In [46]:
import GPy
import matplotlib.pyplot as plt
import numpy as np
import pandas as pd
from IPython.display import display

%matplotlib inline

In [24]:
tsla = pd.read_csv('../data/raw/financial/tsla.csv').sort_index(ascending=False)
tsla['Date'] = pd.to_datetime(tsla['Date'])
tsla.head()


Out[24]:
Date Open High Low Close Volume
251 2015-05-05 237.76 239.50 229.13 232.95 5796873
250 2015-05-06 234.10 234.47 228.20 230.43 5270933
249 2015-05-07 221.00 237.48 220.25 236.80 9455909
248 2015-05-08 235.99 238.41 233.70 236.61 4668236
247 2015-05-11 236.29 242.88 235.31 239.49 5672262

In [36]:
# regress over days since the first date seen
dates = tsla['Date'].as_matrix()
first_date = np.min(dates)

T = np.zeros_like(dates).astype(float).reshape(-1,1)
for i, t in np.ndenumerate(dates):
    T[i] = (t - first_date) / np.timedelta64(1, 'D')

T[:5].T


Out[36]:
array([[ 0.,  1.,  2.,  3.,  6.]])

In [37]:
price = tsla['Open'].as_matrix().reshape(-1,1)
price[:5].T


Out[37]:
array([[ 237.76,  234.1 ,  221.  ,  235.99,  236.29]])

In [45]:
plt.plot(T, price)
plt.title('TSLA Daily Open Price')
plt.xlabel('Days Since {}'.format(pd.to_datetime(first_date).strftime('%d-%m-%Y')))


Out[45]:
Text(0.5,0,'Days Since 05-05-2015')

Now let's try running Gaussian Process regression on these stock prices, using a poor choice of hyperparameters. Within the RBF (aka. Squared Exponential) kernel,

$$ \kappa(x,x') = \sigma_f \exp(-||x - x'||^2/(2\ell^2)) $$

the lengthscale $\ell$, when small, means that each point only depends on the points very close to it. For our data, having points at every integer along an interval, having a lengthscale of 0.75 means that the closest point away will be weighted at about $-\sigma_f$. This means that our function will be pulled to the mean $\mu=0$ very quickly, resulting in a plot that looks almost piecewise linear.

The variance $\sigma_f$ controls how 'wiggly' the function is. By increasing this, with small lengthscale $\ell$, you end up being pulled to the mean very quickly.
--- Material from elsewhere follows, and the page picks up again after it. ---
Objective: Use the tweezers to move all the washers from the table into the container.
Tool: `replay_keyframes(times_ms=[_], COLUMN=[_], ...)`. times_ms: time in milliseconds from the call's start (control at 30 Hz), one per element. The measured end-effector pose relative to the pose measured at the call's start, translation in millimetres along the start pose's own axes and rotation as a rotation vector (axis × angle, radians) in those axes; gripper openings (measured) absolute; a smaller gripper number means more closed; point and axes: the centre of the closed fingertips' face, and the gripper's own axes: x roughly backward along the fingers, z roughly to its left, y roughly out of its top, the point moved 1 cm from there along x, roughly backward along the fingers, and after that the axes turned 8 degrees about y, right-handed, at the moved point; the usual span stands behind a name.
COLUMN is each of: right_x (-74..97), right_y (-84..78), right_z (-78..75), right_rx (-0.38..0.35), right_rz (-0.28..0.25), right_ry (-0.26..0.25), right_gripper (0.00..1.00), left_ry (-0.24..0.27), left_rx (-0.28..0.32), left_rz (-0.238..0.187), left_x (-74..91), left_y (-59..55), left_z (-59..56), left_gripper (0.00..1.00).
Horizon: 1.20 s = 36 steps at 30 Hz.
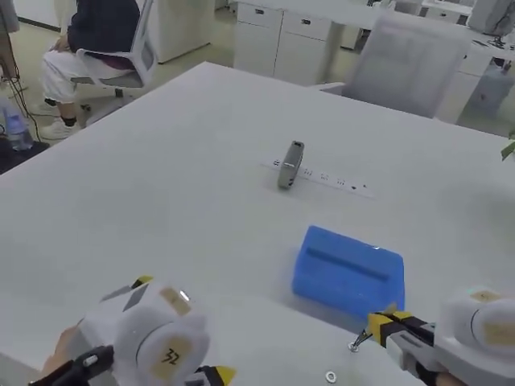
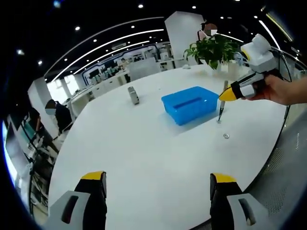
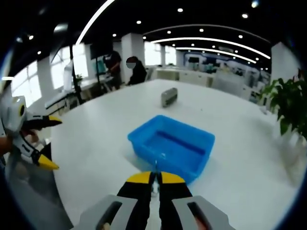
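I read the right gripper (image 3: 155, 178) as pinched narrow on the tweezers (image 1: 360, 340), their tips down at the white table (image 1: 201, 209) just beside the blue container (image 1: 348, 273). One washer (image 1: 331, 375) lies on the table near the tips. Left gripper (image 2: 158, 179): jaws wide, nothing between them.

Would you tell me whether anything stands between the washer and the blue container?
Nothing but bare table, apart from the tip of the tweezers held in the right tongs, which points down between the washer and the blue container.
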Motion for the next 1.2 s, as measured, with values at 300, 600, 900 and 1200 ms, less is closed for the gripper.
replay_keyframes(times_ms=[300, 600, 900, 1200], right_x=[-2.1, -1.8, 3.3, 20.1], right_y=[-1.3, -1.9, 9.2, 47.2], right_z=[-3.5, -1.5, 1.8, 5.1], right_rx=[0.008, 0.045, 0.022, 0.008], right_rz=[-0.003, 0.013, 0.010, -0.072], right_ry=[-0.003, -0.004, 0.016, 0.033], right_gripper=[0.01, 0.00, 0.00, 0.00], left_ry=[-0.003, -0.004, 0.021, 0.020], left_rx=[-0.003, -0.008, 0.009, 0.020], left_rz=[0.008, 0.012, -0.010, -0.013], left_x=[-0.3, -0.8, 1.3, 2.1], left_y=[-1.0, -1.7, 1.7, 2.0], left_z=[-1.1, -1.6, 4.6, 4.9], left_gripper=[0.91, 0.91, 0.91, 0.92])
We can see these affects below.


In [50]:
kernel = GPy.kern.RBF(input_dim=1, variance=1.5, lengthscale=0.75)
model  = GPy.models.GPRegression(T, price, kernel=kernel, noise_var=0.2)
display(model)


Model: GP regression
Objective: 2601902.086869059
Number of Parameters: 3
Number of Optimization Parameters: 3
Updates: True

GP_regression. valueconstraintspriors
rbf.variance 1.5 +ve
rbf.lengthscale 0.75 +ve
Gaussian_noise.variance 0.2 +ve

In [51]:
model.plot()


Out[51]:
<matplotlib.axes._subplots.AxesSubplot at 0x114a80fd0>
 /usr/local/lib/python3.5/site-packages/matplotlib-1.5.1+1795.g515ba4b-py3.5-macosx-10.10-x86_64.egg/matplotlib/figure.py:1845: UserWarning:This figure includes Axes that are not compatible with tight_layout, so its results might be incorrect.

Now let us find the optimal parameters by maximizing the marginal likelihood over our data. This results in a very smooth function. Note that the optimal lengthscale is about a month, and the optimal variance is about \$25K.


In [54]:
model.optimize()
display(model)


Model: GP regression
Objective: 922.0606148982775
Number of Parameters: 3
Number of Optimization Parameters: 3
Updates: True

GP_regression. valueconstraintspriors
rbf.variance 24245.3542512 +ve
rbf.lengthscale 29.5511807116 +ve
Gaussian_noise.variance52.6761026369 +ve

In [53]:
model.plot()


Out[53]:
<matplotlib.axes._subplots.AxesSubplot at 0x114b34828>
 /usr/local/lib/python3.5/site-packages/matplotlib-1.5.1+1795.g515ba4b-py3.5-macosx-10.10-x86_64.egg/matplotlib/figure.py:1845: UserWarning:This figure includes Axes that are not compatible with tight_layout, so its results might be incorrect.